Abschließend noch ein paar zusätzliche Kritikpunkte: So fand ich persönlich die Koyote-Szene zu Beginn sehr unnötig. Mir ist nach wie vor nicht klar, wozu sie gut sein soll, bzw. was uns der Film damit sagen wollte, und ich denke nicht, dass sie den Film fehlen würde, wenn man sie herausnähme und direkt beim Haus beginnen würde. Auch die immer wieder eingestreuten Flashbacks fand ich teilweise verwirrend (so habe ich bei einer z.B. seine Ex-Frau Eden mit Sadie verwechselt). Trotz all dieser Schwächen und meiner Frustration ob der vorhersehbaren (und mir unliebsameren) Auflösung wäre ich aber dank der Spannung im letzten Drittel und der durchgehend bedrückenden Stimmung wohl noch bereit gewesen, "The Invitation" eine durchschnittliche Wertung zu geben – und dann kam das Ende.
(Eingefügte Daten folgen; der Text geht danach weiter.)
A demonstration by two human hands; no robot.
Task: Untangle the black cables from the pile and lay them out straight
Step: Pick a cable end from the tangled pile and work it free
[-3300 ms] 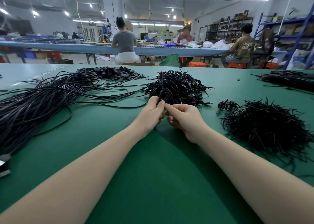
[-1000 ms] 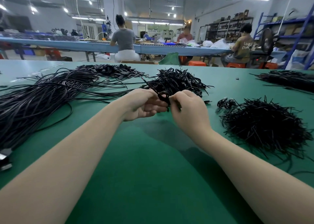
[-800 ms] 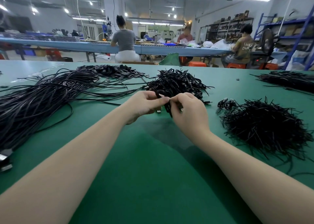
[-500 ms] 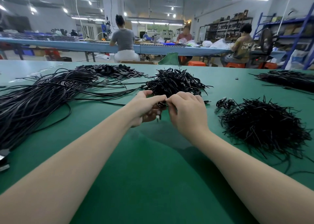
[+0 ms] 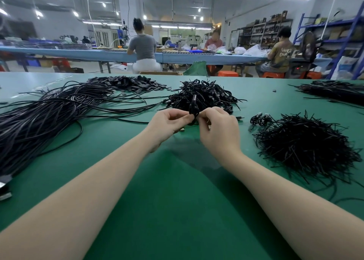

Einige mag es mitgerissen und schockiert haben – ich fand es einfach nur dämlich, und musste mich echt zurückhalten nicht laut loszulachen, da ich nicht das Arschloch sein wollte, dass all jenen Kinobesuchern für die dieser Moment funktionierte ihn nicht ruinieren wollte. Aber echt, ich fand's einfach nur lächerlich.
Fazit:
"The Invitation" ist kein völliger Reinfall – was in erster Linie der phantastischen Inszenierung von Karyn Kusama zu verdanken ist. Von Beginn an schafft sie es, die bedrückende Stimmung der Dinner-Party auf den Zuschauer zu übertragen, so dass man sich irgendwie unwohl fühlt. Und vor allem auch das letzte Drittel, wenn die Dinge dann schließlich eskalieren, ist mordsspannend. Kusama weiß zweifellos, wie man eine dichte, nervenzerreißende Spannung erzeugt, und es wäre schön zu sehen, was sie anstellen kann, wenn sie man ein gutes Drehbuch in die Hände bekommt. Denn genau dieses ist der Knackpunkt an "The Invitation". Ich fand die Richtung, die der Film einschlagen würde, viel zu früh viel zu vorhersehbar, und die Tatsache dass sonst kein einziger der Party-Gäste auf die selbe Idee kam ließ sie für mich sehr dämlich wirken – was es mir in weiterer Folge schwer machte, mit ihnen mitzufühlen. Erschwerend kommt nun noch hinzu, dass ich eine andere Auflösung, mit der der Film kurz flirtet, entschieden vorgezogen hätte, und dementsprechend enttäuscht war, als man dieser dann nicht folgte. Und auch die letzte Einstellung, die ich einfach nur lächerlich und unfreiwillig komisch fand, kostete "The Invitation" dann noch einmal einen Wertungspunkt zusätzlich. Trotz der atmosphärisch dichten Inszenierung, dem packenden Showdown, den durch die Bank phantastischen schauspielerischen Leistungen sowie der tollen Stimmung, die der Film von Beginn an zu verströmen vermag, muss ich euch somit leider insgesamt empfehlen, diese Einladung nicht anzunehmen.